**Task description**: Count every line in the following entries that holds the word "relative". Only the number should be given.

[Start of section]

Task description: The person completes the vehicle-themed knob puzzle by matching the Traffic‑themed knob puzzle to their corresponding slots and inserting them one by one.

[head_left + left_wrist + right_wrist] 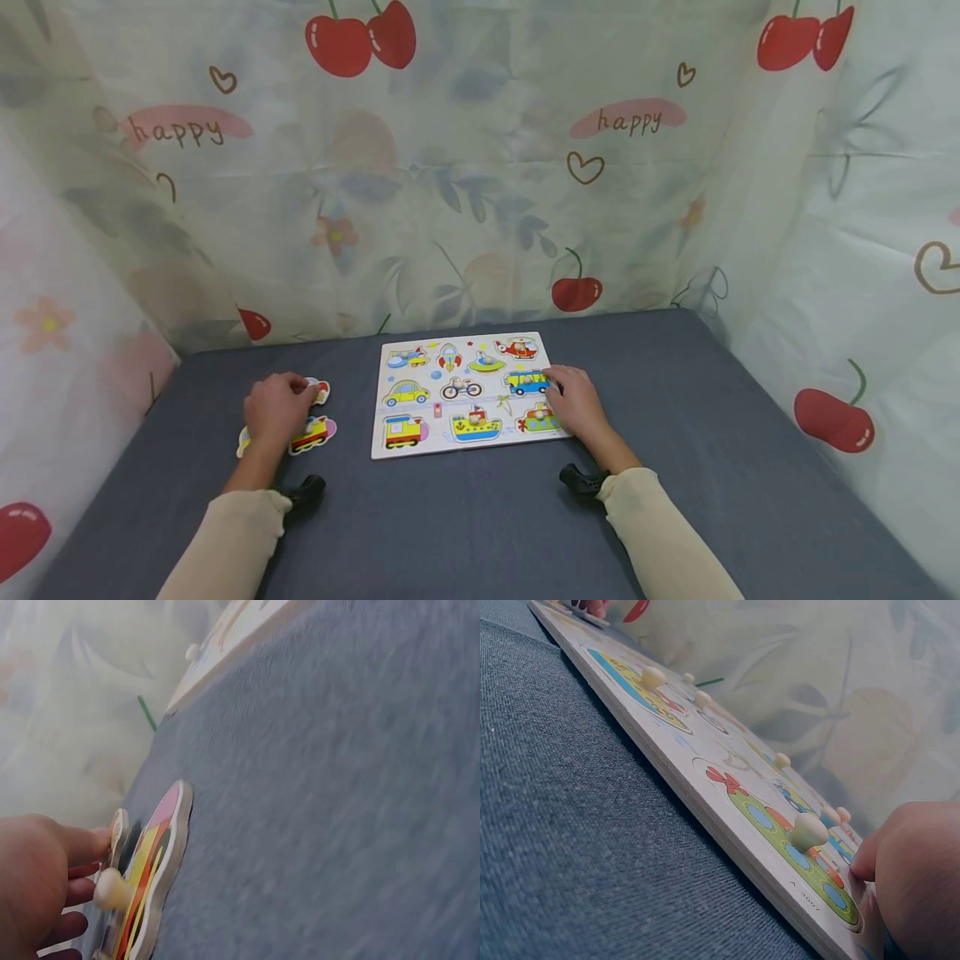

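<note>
My left hand [275,410] pinches a small red-and-white wooden puzzle piece [322,392] between thumb and fingers; its picture is mostly hidden. Close beside that hand lies a train puzzle piece [312,434] with a wooden knob [112,890]. A yellow piece [243,442] peeks out on the hand's other side, partly covered by it. My right hand [576,402] rests at the right edge of the white puzzle board [442,450], its fingertips by the bus [527,382]. Just below them is the green submarine [795,851] with its round knob.
The board shows several vehicles, among them a ship [476,426], a bicycle [461,388] and a helicopter [517,348]. A dark grey cloth [465,533] covers the table. Printed curtains [465,167] stand behind and on both sides. Each wrist wears a black device [303,493].
</note>
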The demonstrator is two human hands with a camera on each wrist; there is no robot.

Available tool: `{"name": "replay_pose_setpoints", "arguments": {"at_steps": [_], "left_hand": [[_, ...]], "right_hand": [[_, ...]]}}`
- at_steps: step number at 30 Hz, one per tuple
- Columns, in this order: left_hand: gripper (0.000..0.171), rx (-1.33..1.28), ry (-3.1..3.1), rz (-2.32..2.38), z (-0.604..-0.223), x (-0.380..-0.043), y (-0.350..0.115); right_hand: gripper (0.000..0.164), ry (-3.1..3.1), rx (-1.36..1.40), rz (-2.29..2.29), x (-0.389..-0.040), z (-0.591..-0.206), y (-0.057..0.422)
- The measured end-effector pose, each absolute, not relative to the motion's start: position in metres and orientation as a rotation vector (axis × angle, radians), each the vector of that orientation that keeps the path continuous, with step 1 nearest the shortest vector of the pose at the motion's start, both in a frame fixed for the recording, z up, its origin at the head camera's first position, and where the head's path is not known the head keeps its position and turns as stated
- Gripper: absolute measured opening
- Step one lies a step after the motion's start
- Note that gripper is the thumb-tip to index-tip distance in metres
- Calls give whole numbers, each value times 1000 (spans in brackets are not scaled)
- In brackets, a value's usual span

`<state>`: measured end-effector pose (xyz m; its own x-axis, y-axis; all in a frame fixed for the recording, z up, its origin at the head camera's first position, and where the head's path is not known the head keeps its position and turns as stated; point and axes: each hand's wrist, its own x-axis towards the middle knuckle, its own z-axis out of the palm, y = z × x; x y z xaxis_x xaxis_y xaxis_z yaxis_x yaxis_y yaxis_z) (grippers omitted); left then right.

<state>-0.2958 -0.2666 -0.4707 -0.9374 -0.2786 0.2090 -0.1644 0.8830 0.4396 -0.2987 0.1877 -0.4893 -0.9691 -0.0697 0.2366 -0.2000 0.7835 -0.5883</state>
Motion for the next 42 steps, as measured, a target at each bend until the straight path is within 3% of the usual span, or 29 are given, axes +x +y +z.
{"name": "replay_pose_setpoints", "arguments": {"at_steps": [42], "left_hand": [[28, 156, -2454, -874, -468, -297, -197]], "right_hand": [[37, -2793, 209, 949, -299, -489, 188]]}}
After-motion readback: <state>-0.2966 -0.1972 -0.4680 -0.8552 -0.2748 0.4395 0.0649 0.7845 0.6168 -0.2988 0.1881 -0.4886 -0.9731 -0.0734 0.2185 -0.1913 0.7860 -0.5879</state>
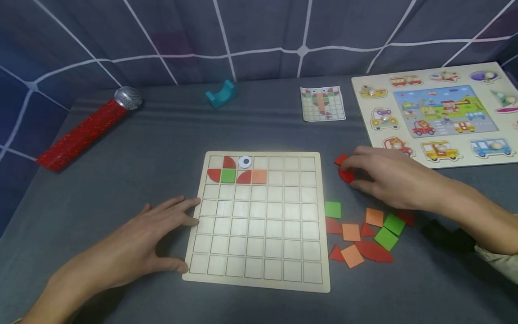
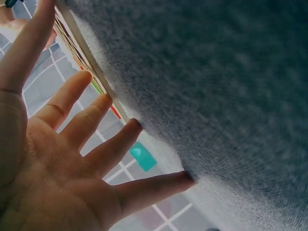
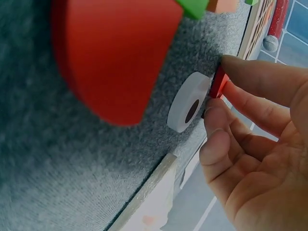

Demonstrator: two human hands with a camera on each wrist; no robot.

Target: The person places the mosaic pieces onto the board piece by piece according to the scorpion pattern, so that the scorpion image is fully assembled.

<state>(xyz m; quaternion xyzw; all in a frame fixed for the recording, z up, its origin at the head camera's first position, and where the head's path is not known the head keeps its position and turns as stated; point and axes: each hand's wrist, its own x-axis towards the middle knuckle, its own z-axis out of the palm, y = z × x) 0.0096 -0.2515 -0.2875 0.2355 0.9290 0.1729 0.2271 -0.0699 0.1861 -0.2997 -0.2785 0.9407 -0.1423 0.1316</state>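
Note:
A pale wooden grid board (image 1: 259, 225) lies in front of me. Its top rows carry red quarter-circle tiles (image 1: 229, 162), a green square (image 1: 228, 176), an orange square (image 1: 259, 177) and a round eye piece (image 1: 244, 162). My left hand (image 1: 162, 234) is spread along the board's left edge, thumb at the lower corner. To the right of the board, my right hand (image 1: 380, 175) pinches a red tile (image 3: 219, 82) between thumb and fingers, close over the table. Another red tile (image 1: 341, 159) lies by its fingertips. A second eye piece (image 3: 187, 103) sits beside that hand, hidden in the head view.
Loose green, orange and red tiles (image 1: 351, 232) lie scattered right of the board. Farther back are a small pattern card (image 1: 322, 110), a teal curved block (image 1: 221, 94) and a red microphone (image 1: 89, 128). A vehicle knob puzzle (image 1: 441, 81) occupies the back right.

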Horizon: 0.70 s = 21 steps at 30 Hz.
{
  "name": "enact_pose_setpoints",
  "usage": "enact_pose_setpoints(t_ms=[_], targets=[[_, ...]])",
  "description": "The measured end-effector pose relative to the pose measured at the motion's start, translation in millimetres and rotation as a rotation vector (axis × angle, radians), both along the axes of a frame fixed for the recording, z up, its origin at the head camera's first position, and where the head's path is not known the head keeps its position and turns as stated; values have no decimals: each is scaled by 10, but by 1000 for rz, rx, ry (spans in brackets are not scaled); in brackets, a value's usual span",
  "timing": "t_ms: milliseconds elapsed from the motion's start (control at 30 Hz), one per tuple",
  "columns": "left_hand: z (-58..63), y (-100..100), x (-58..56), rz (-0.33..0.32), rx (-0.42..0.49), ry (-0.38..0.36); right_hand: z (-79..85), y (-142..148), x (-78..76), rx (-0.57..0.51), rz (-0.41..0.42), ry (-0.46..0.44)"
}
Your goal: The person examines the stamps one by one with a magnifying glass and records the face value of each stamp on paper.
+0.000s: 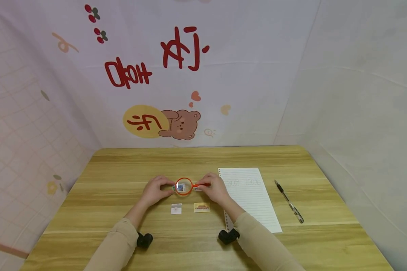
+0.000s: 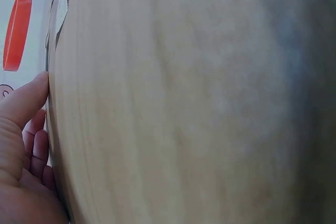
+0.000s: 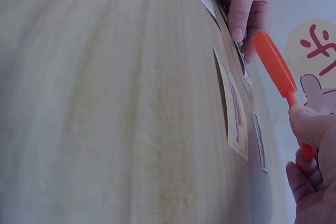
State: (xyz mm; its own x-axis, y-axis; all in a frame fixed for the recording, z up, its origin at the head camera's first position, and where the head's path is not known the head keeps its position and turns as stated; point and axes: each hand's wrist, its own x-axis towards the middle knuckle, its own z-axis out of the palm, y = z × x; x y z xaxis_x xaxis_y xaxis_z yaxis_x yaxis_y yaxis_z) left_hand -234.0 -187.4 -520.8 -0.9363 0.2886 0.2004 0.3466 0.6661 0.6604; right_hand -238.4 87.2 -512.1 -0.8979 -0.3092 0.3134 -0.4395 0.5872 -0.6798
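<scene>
In head view alone we see the pen [image 1: 289, 201]; right hand [image 1: 217, 189] grips magnifier [image 1: 194, 186], lens [image 1: 188, 187] at its nine o'clock; left hand [image 1: 155, 191], hold unclear.

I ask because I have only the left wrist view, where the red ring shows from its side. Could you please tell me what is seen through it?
Observer: In the head view, a small printed card shows through the red magnifying glass.
Operator: Thank you. And what lies to the right of the right hand?
Observer: A lined sheet lies there; the right forearm crosses over its left edge.
Operator: Is there something more beyond this sheet, please?
Observer: Yes, a pen lies to the right of the sheet, apart from it.
</scene>
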Motion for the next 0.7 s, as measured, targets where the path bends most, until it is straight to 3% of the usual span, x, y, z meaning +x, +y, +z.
enact_pose_setpoints(t_ms=[367, 700], targets=[[11, 4, 9, 0, -4, 8, 99, 191, 49, -53, -2, 6], [23, 5, 9, -11, -9, 4, 185, 743, 85, -112, -60, 27]])
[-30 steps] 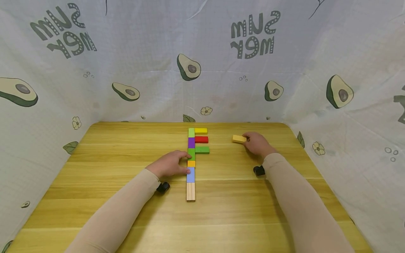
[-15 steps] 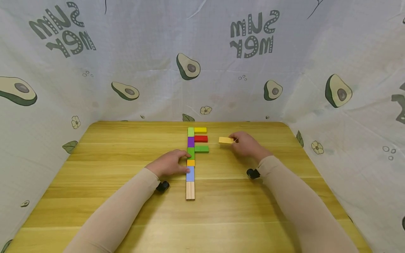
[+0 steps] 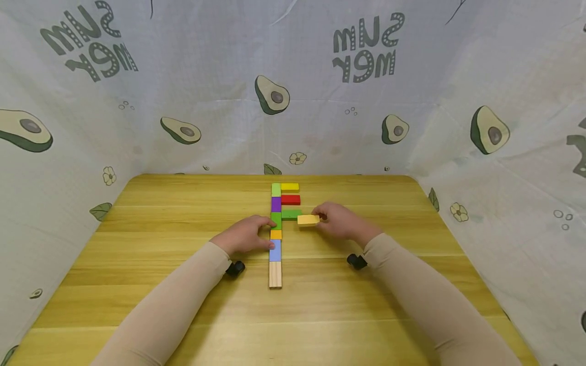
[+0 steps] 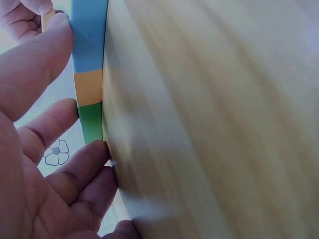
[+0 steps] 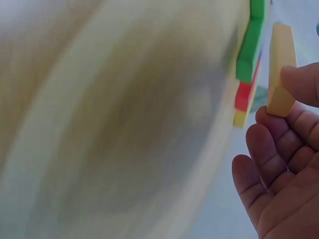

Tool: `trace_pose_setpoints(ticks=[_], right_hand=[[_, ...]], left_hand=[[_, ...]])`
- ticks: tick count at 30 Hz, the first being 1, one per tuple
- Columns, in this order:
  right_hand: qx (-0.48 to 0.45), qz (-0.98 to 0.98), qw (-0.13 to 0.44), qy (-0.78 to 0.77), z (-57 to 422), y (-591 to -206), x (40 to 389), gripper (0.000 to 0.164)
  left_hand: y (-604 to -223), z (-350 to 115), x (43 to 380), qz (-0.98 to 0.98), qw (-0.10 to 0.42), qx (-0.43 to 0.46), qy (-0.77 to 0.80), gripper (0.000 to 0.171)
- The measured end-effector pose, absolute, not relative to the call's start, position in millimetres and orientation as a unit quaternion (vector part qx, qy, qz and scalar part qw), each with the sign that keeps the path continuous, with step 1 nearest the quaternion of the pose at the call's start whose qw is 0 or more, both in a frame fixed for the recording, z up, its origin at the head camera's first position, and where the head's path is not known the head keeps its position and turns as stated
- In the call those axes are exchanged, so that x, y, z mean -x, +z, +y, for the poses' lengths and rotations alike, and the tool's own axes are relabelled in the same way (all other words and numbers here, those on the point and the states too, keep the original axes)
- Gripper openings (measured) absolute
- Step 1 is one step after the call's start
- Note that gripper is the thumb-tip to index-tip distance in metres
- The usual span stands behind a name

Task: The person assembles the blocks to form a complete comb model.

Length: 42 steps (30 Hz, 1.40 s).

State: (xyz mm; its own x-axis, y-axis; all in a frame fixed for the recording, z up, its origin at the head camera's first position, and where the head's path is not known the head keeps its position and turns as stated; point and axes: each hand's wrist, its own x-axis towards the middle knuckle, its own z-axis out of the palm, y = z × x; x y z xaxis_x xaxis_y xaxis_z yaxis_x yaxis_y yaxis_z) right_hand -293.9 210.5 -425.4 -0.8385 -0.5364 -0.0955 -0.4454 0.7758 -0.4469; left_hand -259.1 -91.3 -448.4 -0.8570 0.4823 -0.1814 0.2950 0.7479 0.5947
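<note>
Between thumb and fingertips, my right hand [image 3: 341, 222] pinches a light orange wooden block [image 3: 308, 219]; in the right wrist view this block [image 5: 282, 64] is raised off the table. In the head view it overlaps the near edge of a green block [image 3: 291, 214]. My left hand [image 3: 244, 235] rests on the left side of a lengthwise row of blocks. Its thumb touches the blue block [image 3: 275, 251] and its fingertips reach the green row block [image 3: 276, 219]. The small orange block [image 3: 276, 234] sits between those two. The left hand's fingers [image 4: 79, 172] are spread and relaxed.
Farther up the row come a purple block [image 3: 276, 204] and a light green block [image 3: 276, 189]. A natural wood block [image 3: 275, 275] forms the near end. Red [image 3: 290, 200] and yellow [image 3: 290, 187] blocks jut rightward. A patterned curtain [image 3: 220, 91] surrounds the wooden table [image 3: 320, 315].
My right hand has carried the light orange block leftward and nearer, from the right of the table to beside the jutting green block. My left hand has stayed at the row.
</note>
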Motion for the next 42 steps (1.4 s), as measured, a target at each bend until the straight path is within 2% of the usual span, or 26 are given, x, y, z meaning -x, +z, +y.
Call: trace_pose_setpoints(ticks=[7,22,42], right_hand=[[0.265,0.938,0.123,-0.185,194.2,-432.9,287.7,0.026],[0.289,0.938,0.108,-0.158,176.6,-436.8,283.0,0.027],[0.253,0.946,0.130,-0.158,166.6,-444.2,282.8,0.036]], left_hand=[[-449.6,-92.4,259.7,0.921,0.164,-0.211,0.284,0.060],[-452.7,-92.1,261.1,0.922,0.166,-0.205,0.282,0.061],[-451.8,-91.4,260.9,0.922,0.165,-0.205,0.285,0.060]])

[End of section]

**Written reply**: 3